## Your objective
Produce a word-for-word copy of the listing below without its pictures.

## Recorded information
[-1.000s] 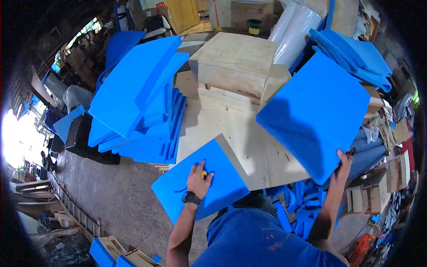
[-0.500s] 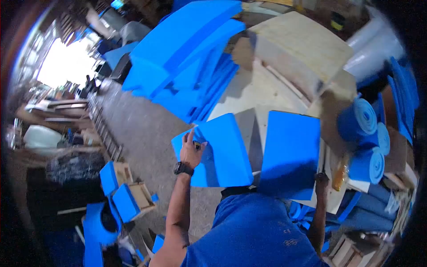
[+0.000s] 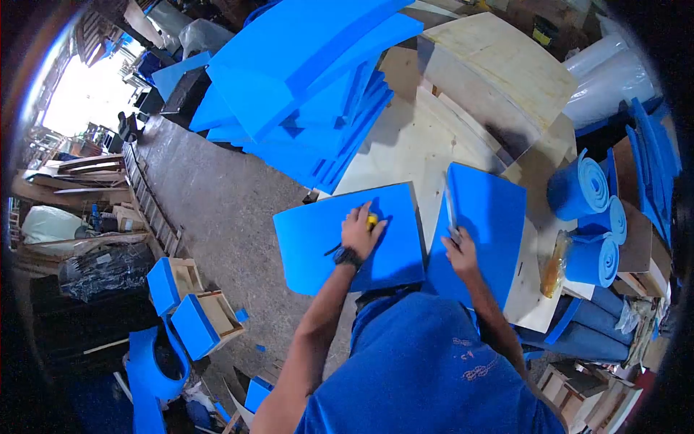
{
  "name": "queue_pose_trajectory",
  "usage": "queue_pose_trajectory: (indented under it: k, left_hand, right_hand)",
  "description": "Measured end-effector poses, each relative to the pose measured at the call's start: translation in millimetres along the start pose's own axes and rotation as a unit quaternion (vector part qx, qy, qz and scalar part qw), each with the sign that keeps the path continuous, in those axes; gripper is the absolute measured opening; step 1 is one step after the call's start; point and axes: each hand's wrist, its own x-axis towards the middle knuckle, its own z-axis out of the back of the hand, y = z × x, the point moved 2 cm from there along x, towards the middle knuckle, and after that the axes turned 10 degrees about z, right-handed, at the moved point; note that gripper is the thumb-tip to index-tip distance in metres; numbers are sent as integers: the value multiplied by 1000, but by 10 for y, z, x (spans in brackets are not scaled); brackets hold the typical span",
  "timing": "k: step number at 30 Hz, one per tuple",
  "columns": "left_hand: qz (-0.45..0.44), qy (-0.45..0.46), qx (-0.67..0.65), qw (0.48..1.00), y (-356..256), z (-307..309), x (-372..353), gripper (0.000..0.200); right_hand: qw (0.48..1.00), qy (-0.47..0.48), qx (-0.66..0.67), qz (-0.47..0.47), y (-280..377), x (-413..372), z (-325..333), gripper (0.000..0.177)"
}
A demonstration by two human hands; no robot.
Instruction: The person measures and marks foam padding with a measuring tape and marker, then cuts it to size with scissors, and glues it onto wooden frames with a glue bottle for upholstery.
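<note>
Right hand (image 3: 464, 254) in the head view has moved from the outer edge of the right blue panel (image 3: 499, 224) to its inner side, and the left hand (image 3: 358, 235) toward the middle of the left blue panel (image 3: 307, 242). The former grips a long, thin tool (image 3: 451, 202) over its panel; the latter closes around a small yellow object (image 3: 372, 219), both panels lying side by side at the plywood surface's (image 3: 401, 159) near edge.

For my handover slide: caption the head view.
Left hand on one blue panel, small yellow object by its thumb; right hand holding a thin, blade-like tool over another panel.
</note>
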Motion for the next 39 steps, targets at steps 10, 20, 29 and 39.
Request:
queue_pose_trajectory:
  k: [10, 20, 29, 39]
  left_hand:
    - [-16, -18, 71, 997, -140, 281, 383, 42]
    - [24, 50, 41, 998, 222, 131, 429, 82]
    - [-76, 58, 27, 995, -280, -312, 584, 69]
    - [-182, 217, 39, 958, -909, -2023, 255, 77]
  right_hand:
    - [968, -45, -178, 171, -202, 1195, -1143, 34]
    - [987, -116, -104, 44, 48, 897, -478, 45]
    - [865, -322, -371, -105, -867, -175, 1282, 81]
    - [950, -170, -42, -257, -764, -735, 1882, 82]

## Output of the task
[-1.000s] 
[-0.500s] 
[+0.000s] 
{
  "name": "queue_pose_trajectory",
  "usage": "queue_pose_trajectory: (indented under it: k, left_hand, right_hand)",
  "description": "Measured end-effector poses, each relative to the pose measured at the call's start: translation in millimetres along the start pose's own axes and rotation as a unit quaternion (vector part qx, qy, qz and scalar part qw), each with the sign that keeps the path continuous, in those axes; gripper is the absolute measured opening; step 1 is one step after the call's start; point and axes: each hand's wrist, its own x-axis towards the middle knuckle, its own z-axis out of the back of the hand, y = z × x, the point moved 2 cm from there along x, towards the middle knuckle, and after that the axes turned 10 degrees about z, right-handed, at the moved point; note that gripper is the thumb-tip to index-tip distance in metres; numbers are sent as integers: the value multiplied by 1000, but by 10 for y, z, x (spans in brackets are not scaled); brackets hold the typical span",
  "timing": "k: step number at 30 Hz, one per tuple",
  "columns": "left_hand: qz (-0.45..0.44), qy (-0.45..0.46), qx (-0.67..0.65), qw (0.48..1.00), y (-356..256), z (-307..309), x (-372..353), gripper (0.000..0.200); right_hand: qw (0.48..1.00), qy (-0.47..0.48), qx (-0.66..0.67), qz (-0.47..0.47), y (-280..377), x (-413..372), z (-325..333), gripper (0.000..0.177)"
}
A demonstration by two human hands; no robot.
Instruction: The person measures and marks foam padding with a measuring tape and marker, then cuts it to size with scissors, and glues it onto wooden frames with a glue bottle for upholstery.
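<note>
Right hand (image 3: 464, 254) in the head view has moved from the outer edge of the right blue panel (image 3: 499, 224) to its inner side, and the left hand (image 3: 358, 235) toward the middle of the left blue panel (image 3: 307, 242). The former grips a long, thin tool (image 3: 451, 202) over its panel; the latter closes around a small yellow object (image 3: 372, 219), both panels lying side by side at the plywood surface's (image 3: 401, 159) near edge.

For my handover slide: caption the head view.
Left hand on one blue panel, small yellow object by its thumb; right hand holding a thin, blade-like tool over another panel.
</note>
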Motion for the next 39 steps, targets at steps 10, 20, 29 and 39.
Request:
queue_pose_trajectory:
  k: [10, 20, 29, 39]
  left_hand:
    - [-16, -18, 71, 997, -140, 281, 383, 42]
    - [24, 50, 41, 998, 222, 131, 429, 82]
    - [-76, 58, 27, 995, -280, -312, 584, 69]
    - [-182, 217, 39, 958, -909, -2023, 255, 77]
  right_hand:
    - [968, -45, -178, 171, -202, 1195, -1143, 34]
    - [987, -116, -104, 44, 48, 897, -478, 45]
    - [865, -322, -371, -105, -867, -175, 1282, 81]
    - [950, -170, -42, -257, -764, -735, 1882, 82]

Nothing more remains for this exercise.